* [What to produce]: Provide an exact reproduction of every entry.

########

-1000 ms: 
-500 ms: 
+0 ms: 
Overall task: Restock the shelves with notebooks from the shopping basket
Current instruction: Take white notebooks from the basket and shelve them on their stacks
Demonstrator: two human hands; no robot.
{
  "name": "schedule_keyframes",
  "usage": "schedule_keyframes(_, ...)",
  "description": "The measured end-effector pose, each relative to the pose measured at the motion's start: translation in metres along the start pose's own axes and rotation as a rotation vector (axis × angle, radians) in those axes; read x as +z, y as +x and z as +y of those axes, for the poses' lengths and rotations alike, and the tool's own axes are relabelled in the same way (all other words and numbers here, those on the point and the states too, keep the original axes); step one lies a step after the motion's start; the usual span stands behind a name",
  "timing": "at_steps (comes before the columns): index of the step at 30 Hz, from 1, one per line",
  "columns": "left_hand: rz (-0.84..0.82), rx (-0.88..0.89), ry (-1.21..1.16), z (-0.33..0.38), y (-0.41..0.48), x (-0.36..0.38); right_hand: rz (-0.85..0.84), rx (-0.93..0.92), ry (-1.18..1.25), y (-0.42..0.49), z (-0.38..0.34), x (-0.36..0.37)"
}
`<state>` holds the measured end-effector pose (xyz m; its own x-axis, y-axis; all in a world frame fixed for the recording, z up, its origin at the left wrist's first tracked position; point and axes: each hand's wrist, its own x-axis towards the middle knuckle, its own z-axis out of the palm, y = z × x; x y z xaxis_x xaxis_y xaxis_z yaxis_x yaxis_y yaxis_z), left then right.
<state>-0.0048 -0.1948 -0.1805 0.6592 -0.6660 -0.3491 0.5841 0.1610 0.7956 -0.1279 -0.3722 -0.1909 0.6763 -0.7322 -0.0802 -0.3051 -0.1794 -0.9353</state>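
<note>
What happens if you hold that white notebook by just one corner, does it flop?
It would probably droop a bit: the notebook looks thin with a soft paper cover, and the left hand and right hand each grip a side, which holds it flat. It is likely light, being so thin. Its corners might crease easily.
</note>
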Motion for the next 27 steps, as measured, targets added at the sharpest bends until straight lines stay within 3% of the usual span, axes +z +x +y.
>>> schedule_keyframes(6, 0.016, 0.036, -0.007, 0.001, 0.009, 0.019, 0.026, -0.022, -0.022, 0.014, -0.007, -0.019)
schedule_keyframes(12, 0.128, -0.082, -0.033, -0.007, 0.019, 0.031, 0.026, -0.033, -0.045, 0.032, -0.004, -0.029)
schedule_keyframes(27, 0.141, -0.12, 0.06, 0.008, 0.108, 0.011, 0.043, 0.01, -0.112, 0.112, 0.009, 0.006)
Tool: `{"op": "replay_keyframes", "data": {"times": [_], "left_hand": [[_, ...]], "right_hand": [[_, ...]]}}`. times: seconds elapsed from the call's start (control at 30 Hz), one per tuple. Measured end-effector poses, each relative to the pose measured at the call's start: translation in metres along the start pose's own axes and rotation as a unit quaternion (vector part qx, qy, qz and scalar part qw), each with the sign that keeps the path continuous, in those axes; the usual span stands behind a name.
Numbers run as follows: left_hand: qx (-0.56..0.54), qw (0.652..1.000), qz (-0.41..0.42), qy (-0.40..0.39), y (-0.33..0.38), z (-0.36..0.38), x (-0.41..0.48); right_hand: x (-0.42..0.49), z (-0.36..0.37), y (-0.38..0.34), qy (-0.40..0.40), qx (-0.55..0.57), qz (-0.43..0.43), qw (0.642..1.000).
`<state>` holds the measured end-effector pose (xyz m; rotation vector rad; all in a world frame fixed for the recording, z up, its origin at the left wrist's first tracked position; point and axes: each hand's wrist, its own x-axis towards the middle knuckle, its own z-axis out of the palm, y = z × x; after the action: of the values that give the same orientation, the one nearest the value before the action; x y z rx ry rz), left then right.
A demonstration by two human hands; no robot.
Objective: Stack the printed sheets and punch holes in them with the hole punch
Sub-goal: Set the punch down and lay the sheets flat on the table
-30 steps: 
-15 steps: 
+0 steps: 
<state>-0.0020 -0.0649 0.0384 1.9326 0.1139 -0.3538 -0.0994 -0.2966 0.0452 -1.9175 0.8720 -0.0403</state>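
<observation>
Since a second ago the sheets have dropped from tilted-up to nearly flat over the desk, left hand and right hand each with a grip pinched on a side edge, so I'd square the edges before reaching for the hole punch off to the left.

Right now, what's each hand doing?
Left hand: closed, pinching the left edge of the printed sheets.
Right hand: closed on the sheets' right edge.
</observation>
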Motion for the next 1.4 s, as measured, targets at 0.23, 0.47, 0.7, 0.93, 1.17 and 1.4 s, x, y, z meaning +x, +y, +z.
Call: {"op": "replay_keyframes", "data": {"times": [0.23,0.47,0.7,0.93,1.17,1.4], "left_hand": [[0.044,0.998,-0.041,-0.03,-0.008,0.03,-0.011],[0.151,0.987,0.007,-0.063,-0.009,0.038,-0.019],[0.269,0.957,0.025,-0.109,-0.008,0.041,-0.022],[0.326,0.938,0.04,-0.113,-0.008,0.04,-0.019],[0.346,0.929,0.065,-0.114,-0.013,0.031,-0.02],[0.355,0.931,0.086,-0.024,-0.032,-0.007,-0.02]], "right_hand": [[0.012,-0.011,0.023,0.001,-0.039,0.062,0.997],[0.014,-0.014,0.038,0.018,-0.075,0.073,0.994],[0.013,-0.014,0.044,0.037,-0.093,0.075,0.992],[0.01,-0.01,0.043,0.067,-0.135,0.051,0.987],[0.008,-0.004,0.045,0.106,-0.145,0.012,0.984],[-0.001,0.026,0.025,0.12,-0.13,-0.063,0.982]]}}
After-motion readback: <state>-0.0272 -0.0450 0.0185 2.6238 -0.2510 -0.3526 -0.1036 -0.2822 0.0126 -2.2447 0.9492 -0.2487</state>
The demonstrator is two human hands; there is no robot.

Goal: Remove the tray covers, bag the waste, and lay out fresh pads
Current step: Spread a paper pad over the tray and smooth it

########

* [Task output]:
-1000 ms: 
-500 ms: 
+0 ms: 
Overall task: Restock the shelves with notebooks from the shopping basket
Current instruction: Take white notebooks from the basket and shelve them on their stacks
Demonstrator: two human hands; no robot.
{
  "name": "schedule_keyframes",
  "usage": "schedule_keyframes(_, ...)",
  "description": "The measured end-effector pose, each relative to the pose measured at the motion's start: translation in metres along the start pose's own axes and rotation as a rotation vector (axis × angle, radians) in those axes; read x as +z, y as +x and z as +y of those axes, for the poses' lengths and rotations alike, and the tool's own axes are relabelled in the same way (all other words and numbers here, those on the point and the states too, keep the original axes); step one lies a step after the motion's start; the usual span stands behind a name",
  "timing": "at_steps (comes before the columns): index of the step at 30 Hz, from 1, one per line",
  "columns": "left_hand: rz (-0.84..0.82), rx (-0.88..0.89), ry (-1.21..1.16), z (-0.33..0.38), y (-0.41..0.48), x (-0.36..0.38); right_hand: rz (-0.85..0.84), rx (-0.93..0.92), ry (-1.18..1.25), y (-0.42..0.49), z (-0.38..0.34), x (-0.36..0.37)"
}
`<state>` holds the measured end-effector pose (xyz m; its own x-axis, y-axis; all in a world frame fixed for the recording, z up, its origin at the left wrist's first tracked position; point and axes: each hand's wrist, its own x-axis towards the middle knuckle, its own z-axis out of the palm, y = z × x; x y z xaxis_x xaxis_y xaxis_z yaxis_x yaxis_y yaxis_z), left then right.
<state>-0.0048 -0.1948 -0.1805 0.6592 -0.6660 -0.3491 0.5841 0.1610 0.7956 -0.1279 -0.3722 -0.1909 0.6763 -0.7322 -0.0802 -0.3051 -0.1794 -0.9353</state>
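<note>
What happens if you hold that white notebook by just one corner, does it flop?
It would probably droop a bit: the notebook looks thin with a soft paper cover, and the left hand and right hand each grip a side, which holds it flat. It is likely light, being so thin. Its corners might crease easily.
</note>
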Motion for the next 27 steps, as measured, targets added at the sharpest bends until straight lines stay within 3% of the usual span, axes +z +x +y.
>>> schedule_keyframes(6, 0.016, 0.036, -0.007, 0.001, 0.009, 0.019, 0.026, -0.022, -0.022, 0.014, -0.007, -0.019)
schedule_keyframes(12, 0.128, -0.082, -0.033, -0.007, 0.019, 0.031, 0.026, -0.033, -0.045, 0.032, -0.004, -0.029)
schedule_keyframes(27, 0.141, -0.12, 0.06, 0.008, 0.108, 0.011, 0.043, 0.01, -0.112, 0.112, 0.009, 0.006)
Tool: `{"op": "replay_keyframes", "data": {"times": [_], "left_hand": [[_, ...]], "right_hand": [[_, ...]]}}`. times: seconds elapsed from the call's start (control at 30 Hz), one per tuple. Measured end-effector poses, each relative to the pose measured at the call's start: translation in metres along the start pose's own axes and rotation as a unit quaternion (vector part qx, qy, qz and scalar part qw), each with the sign that keeps the path continuous, in those axes; the usual span stands behind a name.
Numbers run as follows: left_hand: qx (-0.56..0.54), qw (0.652..1.000), qz (-0.41..0.42), qy (-0.40..0.39), y (-0.33..0.38), z (-0.36..0.38), x (-0.41..0.48); right_hand: x (-0.42..0.49), z (-0.36..0.37), y (-0.38..0.34), qy (-0.40..0.40), qx (-0.55..0.57), qz (-0.43..0.43), qw (0.642..1.000).
`<state>` holds the measured end-effector pose (xyz m; rotation vector rad; all in a world frame fixed for the recording, z up, its origin at the left wrist's first tracked position; point and axes: each hand's wrist, its own x-axis towards the middle knuckle, its own z-axis out of the palm, y = z × x; after the action: of the values that give the same orientation, the one nearest the value before the action; x y z rx ry rz), left then right.
A demonstration by two human hands; no robot.
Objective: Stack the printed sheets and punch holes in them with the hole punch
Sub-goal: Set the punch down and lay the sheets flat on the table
-30 steps: 
-15 steps: 
+0 steps: 
<state>-0.0020 -0.0649 0.0384 1.9326 0.1139 -0.3538 -0.0994 -0.2966 0.0452 -1.9175 0.8720 -0.0403</state>
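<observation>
Since a second ago the sheets have dropped from tilted-up to nearly flat over the desk, left hand and right hand each with a grip pinched on a side edge, so I'd square the edges before reaching for the hole punch off to the left.

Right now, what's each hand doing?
Left hand: closed, pinching the left edge of the printed sheets.
Right hand: closed on the sheets' right edge.
</observation>
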Motion for the next 1.4 s, as measured, targets at 0.23, 0.47, 0.7, 0.93, 1.17 and 1.4 s, x, y, z meaning +x, +y, +z.
Call: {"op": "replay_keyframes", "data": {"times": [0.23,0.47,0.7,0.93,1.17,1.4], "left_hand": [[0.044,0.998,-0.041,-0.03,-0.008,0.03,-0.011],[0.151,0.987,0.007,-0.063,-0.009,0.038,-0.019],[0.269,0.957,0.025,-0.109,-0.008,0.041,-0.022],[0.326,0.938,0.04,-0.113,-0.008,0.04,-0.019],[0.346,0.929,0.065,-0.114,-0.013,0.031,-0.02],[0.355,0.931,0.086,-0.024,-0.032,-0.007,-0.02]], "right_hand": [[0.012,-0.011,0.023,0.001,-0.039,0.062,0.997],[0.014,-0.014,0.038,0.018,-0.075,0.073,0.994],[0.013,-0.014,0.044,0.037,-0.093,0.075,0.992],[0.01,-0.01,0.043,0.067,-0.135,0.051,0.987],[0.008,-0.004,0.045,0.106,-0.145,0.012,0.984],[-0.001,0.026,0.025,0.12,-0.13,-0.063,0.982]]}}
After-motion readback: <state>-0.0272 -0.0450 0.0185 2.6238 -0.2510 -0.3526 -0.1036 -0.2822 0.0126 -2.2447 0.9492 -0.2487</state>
The demonstrator is two human hands; there is no robot.

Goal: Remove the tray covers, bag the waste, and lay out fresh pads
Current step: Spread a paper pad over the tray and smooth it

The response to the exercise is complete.